It's way past time for a new title! I've known it ever since I asked my brother about his honest opinions of my blog and he told me that the three-R title sounded like a homework assignment.
I chose those words because they describe what I want to happen here. I use the writing to reflect, I write the occasional review, and I respond to the world around me. (I had also hoped that "respond" would be a verb that my readers might embrace, and I've been lucky enough to have devoted friends who care enough about me to read all of this and comment.) These words are appropriate for the blog. The problem is that they need to reflect the personality of the writer and be appealing to readers. I know that I enjoy an unusual title when I read a blog, especially one I've never heard of before.
Besides, I'm a much more playful person than the current title suggests. Keep reading, and you'll see why you couldn't tell this about me from reading most of my writing up to this point.
I think a title change might reflect the way my writing's changing here. At least, I hope so. It's easy for me to go into paper-writing mode when I type up anything these days. I suppose it's a product of college that causes me to word things in a way that sounds boring and technical to even me when I read back on it. School has been working its hardest to suck the voice out of my writing, now more than ever since college requires you to write so many papers.
I've been reading a lot of a new blog lately that I found through Blogs of Note, and this girl puts so much voice in her posts that it's like having a little version of her floating around through cyberspace. I feel like I know her really well just from reading a lot of the things she's written. Why can't I be like that? How can it be so hard for me to type the way I talk? You'd think the thought-to-words process would be the same for writing as it is for talking, but it's not for me. I try way too hard.

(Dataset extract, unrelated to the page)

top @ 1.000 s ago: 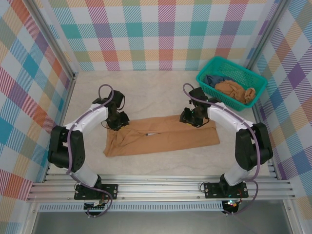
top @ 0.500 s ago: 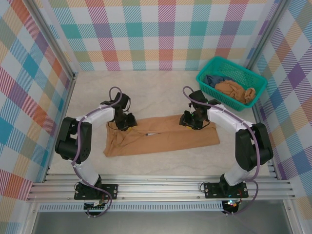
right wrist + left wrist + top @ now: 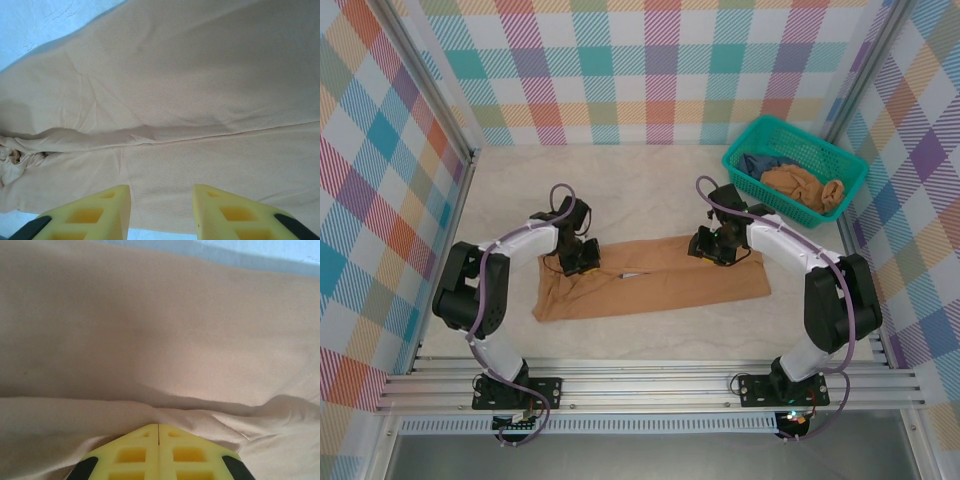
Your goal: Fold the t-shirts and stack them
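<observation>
Shirt [image 3: 660,285]: tan, folded into a long narrow strip, lying flat on the counter [image 3: 650,195] between the two arms.
Shirt surface: a lengthwise fold line runs along the strip, and the cloth is lightly creased.
Left gripper [image 3: 582,258]: at the strip's far edge near its left end. The jaws are fully closed, and in the wrist view a raised ridge of cloth runs into the fingertips [image 3: 145,432] — a pinch on the shirt.
Right gripper [image 3: 717,247]: over the strip's far edge, right of centre. The jaws stand partly apart, with flat cloth showing in the gap. It grips nothing.
Basket [image 3: 744,137]: teal mesh, at the far right corner of the counter, well apart from the strip.
Basket contents: a second shirt [image 3: 800,185] — tan and crumpled — beside a dark blue cloth [image 3: 755,163].
</observation>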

For example, I always read back on the things I've written multiple times, and this would be okay if it was just to make sure that everything still makes sense. Thing is, I go back and rearrange things a lot, trying to make sure it all fits together logically. And I'm not sure if my thought process really works that way. Sometimes it does, but sometimes, like today, I'm just thinking about a subject and different points are coming to me at random times. That's why I've resolved not to edit this post too much. Let it be weird and rambling. I'm like that sometimes!

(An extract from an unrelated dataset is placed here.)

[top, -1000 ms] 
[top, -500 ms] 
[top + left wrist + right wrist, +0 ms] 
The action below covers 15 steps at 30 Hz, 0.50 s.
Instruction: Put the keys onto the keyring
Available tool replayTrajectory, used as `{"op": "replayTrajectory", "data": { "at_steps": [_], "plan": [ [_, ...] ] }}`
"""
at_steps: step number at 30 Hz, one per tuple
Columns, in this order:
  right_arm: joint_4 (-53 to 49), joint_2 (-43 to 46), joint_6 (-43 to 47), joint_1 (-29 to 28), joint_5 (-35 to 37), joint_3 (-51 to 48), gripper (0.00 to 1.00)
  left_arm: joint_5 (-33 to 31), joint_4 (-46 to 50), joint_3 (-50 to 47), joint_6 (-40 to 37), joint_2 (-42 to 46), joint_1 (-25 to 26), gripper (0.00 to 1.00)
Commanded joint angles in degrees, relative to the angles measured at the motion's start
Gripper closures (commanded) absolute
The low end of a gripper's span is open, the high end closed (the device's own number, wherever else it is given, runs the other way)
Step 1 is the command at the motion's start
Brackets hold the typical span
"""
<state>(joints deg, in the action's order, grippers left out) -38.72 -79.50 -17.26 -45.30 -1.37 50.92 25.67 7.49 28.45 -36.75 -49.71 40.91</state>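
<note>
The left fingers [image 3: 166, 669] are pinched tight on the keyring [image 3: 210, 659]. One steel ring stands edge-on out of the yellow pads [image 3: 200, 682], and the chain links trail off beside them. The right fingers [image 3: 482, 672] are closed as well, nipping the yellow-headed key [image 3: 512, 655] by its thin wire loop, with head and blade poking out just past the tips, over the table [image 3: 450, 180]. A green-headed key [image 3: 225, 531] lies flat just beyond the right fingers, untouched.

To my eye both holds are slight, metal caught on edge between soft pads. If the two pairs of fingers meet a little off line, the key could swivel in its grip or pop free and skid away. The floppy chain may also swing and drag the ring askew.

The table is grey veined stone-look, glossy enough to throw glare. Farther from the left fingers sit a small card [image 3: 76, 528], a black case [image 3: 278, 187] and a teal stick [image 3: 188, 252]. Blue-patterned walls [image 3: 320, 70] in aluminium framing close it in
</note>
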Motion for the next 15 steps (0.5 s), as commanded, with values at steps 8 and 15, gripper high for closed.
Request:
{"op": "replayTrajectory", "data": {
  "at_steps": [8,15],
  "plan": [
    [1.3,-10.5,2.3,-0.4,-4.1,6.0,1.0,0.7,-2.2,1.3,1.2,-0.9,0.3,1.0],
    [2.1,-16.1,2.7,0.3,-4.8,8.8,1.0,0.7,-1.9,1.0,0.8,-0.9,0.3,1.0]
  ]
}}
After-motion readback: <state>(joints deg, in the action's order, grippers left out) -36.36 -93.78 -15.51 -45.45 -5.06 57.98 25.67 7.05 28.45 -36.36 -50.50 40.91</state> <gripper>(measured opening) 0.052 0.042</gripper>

Speaking of rambling, I'm pretty sure I've gone totally off-subject now. The point of this post was going to be that I need a new title. I'd love to ask my lovely readers for help with this, but I think this is a journey I have to take on my own. If you do have suggestions, feel free to give them! If you're like me, and the randomness of my posts is too much for your brain to connect, you don't have to make a suggestion. The point of this blog is to be a constant writing project for me, to explore and expose readers to new ideas (that I usually get from really good conversations with my friends), and to entertain you guys. I don't know how any title can possibly describe a mission statement like that, so I might have to go with something pretty off-the-wall.
I promise to give it a lot of thought over the next fews days. Hold me to that, or I'll get distracted and put it off or forget about it completely.
I've considered changing the layout of my blog too, even before blogger offered new templates. The new templates mean that it's so easy to change the look of a blog now that I have absolutely no excuse not to update the blog if I want to. No excuse, that is, besides the busyness of the end of this school year and my own incompetence. Not to mention the perfectionist that comes out in me when I work on something like this. That perfectionist in me...that's the biggest problem. For me to do the things I want here, I'm going to have to kill her.
Now I know what my project for the next few days will be. Expect bloody hands and the beginnings of a new attitude when I come back!